*YOUR GOAL*: Once the line containing "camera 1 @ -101" is found in the entries below, reproduce it and every line after it, stopping at and including the line containing "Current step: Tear"; reproduce nothing else, and keep each line exact.

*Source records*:
◆ ◆ ◆ ◆ ◆
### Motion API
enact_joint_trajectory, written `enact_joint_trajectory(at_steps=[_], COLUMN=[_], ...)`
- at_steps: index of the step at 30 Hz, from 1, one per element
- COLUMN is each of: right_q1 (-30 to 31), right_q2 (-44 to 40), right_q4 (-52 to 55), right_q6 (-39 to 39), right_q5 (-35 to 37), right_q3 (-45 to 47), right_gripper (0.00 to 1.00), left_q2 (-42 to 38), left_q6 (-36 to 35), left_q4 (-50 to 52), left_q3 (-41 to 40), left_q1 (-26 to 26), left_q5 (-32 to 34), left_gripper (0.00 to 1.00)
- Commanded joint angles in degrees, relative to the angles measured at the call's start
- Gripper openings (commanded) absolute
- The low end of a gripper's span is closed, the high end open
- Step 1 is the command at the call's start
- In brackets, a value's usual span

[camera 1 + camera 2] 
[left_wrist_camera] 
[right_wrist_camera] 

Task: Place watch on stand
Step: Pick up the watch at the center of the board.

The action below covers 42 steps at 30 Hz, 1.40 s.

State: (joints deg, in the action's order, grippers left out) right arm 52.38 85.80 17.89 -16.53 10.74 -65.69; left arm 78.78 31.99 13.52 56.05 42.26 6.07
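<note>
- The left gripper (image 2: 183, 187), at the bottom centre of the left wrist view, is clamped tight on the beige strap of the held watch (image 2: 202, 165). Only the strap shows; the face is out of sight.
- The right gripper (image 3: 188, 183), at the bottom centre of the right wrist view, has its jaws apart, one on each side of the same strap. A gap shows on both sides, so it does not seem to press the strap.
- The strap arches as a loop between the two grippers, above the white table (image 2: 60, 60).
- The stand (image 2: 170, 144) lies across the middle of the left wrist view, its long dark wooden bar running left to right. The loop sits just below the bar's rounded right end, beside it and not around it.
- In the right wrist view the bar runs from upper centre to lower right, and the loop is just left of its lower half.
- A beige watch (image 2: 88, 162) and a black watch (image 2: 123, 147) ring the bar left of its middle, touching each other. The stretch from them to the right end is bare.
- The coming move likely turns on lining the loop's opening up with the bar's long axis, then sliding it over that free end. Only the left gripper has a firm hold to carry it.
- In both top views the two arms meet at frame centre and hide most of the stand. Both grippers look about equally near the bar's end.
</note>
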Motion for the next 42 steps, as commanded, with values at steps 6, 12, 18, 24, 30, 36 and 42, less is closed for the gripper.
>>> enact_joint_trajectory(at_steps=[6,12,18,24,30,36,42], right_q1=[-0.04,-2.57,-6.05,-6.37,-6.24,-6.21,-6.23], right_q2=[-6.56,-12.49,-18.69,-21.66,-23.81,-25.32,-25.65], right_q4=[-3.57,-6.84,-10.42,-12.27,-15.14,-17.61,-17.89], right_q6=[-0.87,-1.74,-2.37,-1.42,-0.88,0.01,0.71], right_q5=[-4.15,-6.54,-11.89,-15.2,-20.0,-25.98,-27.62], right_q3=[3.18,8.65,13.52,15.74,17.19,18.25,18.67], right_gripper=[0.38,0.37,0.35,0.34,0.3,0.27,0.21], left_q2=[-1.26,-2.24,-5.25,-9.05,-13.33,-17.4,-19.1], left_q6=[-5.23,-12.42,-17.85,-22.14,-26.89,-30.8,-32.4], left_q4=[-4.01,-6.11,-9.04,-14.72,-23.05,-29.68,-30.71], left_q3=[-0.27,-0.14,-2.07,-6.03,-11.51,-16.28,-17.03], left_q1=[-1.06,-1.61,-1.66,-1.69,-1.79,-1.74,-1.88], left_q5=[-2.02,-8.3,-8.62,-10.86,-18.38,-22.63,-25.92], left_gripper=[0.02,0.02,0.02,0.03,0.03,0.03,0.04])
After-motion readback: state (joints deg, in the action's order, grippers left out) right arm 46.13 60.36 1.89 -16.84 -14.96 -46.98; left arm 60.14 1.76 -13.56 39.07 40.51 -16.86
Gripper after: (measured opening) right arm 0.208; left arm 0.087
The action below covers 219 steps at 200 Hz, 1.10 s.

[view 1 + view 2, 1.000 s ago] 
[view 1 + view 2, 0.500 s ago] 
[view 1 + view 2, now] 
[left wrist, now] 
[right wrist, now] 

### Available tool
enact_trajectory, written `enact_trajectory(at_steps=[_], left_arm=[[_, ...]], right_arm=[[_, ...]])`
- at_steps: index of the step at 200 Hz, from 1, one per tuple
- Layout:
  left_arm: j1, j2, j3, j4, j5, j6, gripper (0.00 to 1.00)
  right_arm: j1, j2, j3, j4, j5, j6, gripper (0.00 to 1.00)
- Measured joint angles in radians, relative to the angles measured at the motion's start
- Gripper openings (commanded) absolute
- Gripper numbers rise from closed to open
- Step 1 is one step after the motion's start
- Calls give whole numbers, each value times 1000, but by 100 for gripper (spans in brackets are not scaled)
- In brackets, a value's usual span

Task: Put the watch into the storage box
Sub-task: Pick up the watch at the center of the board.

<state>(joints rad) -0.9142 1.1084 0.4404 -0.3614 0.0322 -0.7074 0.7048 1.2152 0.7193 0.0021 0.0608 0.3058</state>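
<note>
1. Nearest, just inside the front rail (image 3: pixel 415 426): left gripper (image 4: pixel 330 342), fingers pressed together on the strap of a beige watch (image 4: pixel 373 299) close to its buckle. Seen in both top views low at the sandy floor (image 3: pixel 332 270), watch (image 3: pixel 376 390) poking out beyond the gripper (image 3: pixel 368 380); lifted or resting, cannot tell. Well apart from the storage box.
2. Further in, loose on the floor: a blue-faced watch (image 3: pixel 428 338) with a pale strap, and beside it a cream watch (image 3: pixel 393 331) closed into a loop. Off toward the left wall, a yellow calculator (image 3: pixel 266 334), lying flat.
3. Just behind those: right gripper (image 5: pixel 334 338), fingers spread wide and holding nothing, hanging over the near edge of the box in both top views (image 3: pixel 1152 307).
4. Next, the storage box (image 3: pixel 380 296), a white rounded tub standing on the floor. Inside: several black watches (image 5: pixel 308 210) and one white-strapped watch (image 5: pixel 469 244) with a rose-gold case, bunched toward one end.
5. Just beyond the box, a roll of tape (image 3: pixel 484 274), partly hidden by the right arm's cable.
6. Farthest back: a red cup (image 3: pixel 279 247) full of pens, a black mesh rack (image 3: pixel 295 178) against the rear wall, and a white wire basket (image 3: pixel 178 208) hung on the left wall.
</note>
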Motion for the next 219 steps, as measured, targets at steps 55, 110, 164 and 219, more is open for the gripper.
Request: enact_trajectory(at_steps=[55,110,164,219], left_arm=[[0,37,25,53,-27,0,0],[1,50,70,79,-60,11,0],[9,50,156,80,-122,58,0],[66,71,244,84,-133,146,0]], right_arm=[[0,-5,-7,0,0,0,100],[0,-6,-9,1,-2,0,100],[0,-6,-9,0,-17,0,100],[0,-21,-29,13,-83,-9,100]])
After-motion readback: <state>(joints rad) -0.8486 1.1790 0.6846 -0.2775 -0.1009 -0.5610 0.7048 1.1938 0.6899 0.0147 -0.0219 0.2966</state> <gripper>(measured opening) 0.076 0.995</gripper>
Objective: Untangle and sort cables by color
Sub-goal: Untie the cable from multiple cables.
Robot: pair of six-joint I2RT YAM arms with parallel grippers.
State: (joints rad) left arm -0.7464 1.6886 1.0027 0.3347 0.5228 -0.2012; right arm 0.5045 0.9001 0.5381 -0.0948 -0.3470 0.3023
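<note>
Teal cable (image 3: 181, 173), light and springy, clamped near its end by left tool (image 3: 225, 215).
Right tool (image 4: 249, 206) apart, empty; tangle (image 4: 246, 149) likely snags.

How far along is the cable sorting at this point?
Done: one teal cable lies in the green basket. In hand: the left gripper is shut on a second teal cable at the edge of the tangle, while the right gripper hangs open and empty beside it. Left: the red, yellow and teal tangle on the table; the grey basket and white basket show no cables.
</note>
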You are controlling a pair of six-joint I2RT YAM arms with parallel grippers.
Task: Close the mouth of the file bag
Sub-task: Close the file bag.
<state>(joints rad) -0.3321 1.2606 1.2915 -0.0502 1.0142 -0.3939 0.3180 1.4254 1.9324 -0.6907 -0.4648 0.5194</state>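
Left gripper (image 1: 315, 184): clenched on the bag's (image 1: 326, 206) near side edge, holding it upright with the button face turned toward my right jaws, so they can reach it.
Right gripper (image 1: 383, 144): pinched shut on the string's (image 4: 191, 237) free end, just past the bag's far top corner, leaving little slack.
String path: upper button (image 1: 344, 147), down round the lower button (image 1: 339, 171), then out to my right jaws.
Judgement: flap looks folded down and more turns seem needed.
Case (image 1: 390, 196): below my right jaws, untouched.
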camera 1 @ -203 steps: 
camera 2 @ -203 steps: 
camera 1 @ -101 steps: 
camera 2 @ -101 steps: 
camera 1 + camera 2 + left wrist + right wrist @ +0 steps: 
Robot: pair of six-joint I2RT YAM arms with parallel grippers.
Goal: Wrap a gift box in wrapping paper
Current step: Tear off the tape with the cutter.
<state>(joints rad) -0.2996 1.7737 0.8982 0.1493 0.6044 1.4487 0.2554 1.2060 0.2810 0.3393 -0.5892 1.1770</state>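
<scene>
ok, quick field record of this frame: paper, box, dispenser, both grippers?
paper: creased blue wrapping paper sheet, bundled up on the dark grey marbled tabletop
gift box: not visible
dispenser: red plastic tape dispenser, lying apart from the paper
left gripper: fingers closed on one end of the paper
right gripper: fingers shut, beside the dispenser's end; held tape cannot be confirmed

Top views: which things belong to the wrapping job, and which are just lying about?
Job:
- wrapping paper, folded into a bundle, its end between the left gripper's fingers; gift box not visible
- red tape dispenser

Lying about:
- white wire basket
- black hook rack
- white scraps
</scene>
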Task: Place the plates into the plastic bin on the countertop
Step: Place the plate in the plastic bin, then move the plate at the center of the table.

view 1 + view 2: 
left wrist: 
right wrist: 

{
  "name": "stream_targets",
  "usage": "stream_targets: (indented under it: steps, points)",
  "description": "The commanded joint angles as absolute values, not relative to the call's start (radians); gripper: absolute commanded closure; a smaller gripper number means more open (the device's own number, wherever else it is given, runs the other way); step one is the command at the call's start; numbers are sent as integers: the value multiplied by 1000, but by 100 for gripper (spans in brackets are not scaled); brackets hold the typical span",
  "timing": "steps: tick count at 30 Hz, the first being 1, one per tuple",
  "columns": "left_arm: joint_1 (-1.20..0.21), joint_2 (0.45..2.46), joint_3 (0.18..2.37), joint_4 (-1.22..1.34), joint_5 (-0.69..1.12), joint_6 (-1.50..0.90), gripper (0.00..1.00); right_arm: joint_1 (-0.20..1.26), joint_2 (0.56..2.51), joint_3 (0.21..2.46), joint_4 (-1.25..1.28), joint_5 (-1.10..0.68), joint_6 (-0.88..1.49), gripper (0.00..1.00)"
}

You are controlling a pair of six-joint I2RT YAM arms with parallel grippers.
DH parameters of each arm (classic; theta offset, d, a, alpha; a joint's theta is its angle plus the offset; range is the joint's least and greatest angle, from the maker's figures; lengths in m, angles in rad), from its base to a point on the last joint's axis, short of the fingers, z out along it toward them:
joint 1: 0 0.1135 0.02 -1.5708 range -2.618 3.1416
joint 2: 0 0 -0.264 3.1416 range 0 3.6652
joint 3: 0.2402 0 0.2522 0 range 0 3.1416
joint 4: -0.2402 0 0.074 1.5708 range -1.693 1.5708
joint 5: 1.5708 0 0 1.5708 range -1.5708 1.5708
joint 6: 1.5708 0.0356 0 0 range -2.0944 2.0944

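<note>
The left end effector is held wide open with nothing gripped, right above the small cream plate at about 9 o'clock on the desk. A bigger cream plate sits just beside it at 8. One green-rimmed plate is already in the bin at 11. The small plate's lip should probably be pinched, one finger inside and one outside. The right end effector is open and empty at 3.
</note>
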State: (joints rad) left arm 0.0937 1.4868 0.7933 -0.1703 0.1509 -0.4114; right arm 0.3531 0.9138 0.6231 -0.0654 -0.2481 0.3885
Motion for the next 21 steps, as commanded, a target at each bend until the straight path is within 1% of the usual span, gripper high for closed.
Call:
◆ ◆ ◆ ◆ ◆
*PROBLEM SOLUTION*:
camera 1 @ -101 steps: 
camera 2 @ -101 steps: 
camera 1 + camera 2 + left wrist + right wrist @ +0 steps: 
Robot: pair of six-joint I2RT YAM arms with parallel grippers.
Goal: Wrap a gift box in wrapping paper
Current step: Tear off the tape with the cutter.

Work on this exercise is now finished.